Differential acid–base regulation in various gills of the green crab Carcinus maenas: Effects of elevated environmental pCO2

Abstract

Euryhaline decapod crustaceans possess an efficient regulation apparatus located in the gill epithelia, providing a high adaptation potential to varying environmental abiotic conditions. Even though many studies focussed on the osmoregulatory capacity of the gills, acid–base regulatory mechanisms have obtained much less attention. In the present study, underlying principles and effects of elevated pCO2 on acid–base regulatory patterns were investigated in the green crab Carcinus maenas acclimated to diluted seawater. In gill perfusion experiments, all investigated gills 4–9 were observed to up-regulate the pH of the hemolymph by 0.1–0.2 units. Anterior gills, especially gill 4, were identified to be most efficient in the equivalent proton excretion rate. Ammonia excretion rates mirrored this pattern among gills, indicating a linkage between both processes.
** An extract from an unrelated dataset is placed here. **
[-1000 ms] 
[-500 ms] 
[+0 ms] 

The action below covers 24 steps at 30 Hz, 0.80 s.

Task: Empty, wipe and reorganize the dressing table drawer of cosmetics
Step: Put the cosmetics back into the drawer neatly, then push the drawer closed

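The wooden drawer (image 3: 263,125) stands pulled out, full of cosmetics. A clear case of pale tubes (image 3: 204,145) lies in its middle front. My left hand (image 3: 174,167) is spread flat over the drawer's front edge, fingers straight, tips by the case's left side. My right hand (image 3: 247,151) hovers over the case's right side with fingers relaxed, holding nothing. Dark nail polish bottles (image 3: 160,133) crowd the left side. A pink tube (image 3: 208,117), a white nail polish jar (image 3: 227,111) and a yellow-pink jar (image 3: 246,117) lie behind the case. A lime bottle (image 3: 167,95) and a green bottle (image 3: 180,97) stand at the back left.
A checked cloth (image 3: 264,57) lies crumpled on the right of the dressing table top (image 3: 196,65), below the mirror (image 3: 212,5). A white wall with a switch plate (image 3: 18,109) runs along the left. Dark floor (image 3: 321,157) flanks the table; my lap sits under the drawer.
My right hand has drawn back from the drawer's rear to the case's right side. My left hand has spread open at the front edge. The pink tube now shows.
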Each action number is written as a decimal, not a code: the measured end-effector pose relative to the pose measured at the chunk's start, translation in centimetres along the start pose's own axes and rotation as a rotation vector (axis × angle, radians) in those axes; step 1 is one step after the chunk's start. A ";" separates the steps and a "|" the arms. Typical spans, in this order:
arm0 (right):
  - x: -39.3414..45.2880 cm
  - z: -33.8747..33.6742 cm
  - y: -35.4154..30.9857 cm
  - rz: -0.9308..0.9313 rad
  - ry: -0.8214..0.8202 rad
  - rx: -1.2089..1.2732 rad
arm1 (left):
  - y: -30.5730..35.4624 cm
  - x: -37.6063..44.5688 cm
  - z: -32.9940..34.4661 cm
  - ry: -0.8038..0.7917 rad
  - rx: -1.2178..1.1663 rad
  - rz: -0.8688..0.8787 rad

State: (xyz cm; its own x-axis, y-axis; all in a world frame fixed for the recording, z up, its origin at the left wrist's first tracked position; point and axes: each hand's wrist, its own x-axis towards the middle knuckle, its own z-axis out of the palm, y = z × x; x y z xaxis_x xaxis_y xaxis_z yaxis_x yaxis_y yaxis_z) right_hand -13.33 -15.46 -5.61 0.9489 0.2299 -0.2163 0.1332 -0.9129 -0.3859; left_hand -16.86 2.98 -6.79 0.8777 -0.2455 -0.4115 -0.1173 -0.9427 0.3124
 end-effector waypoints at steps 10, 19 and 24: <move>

In specimen exposed to elevated pCO2 levels for at least 7days, mimicking a future ocean scenario as predicted until the year 2300, hemolymph K+ and ammonia concentrations were significantly elevated, and an increased ammonia excretion rate was observed. A detailed quantitative gene expression analysis revealed that upon elevated pCO2 exposure, mRNA levels of transcripts hypothesized to be involved in ammonia and acid–base regulation (Rhesus-like protein, membrane-bound carbonic anhydrase, Na+/K+-ATPase) were affected predominantly in the non-osmoregulating anterior gills.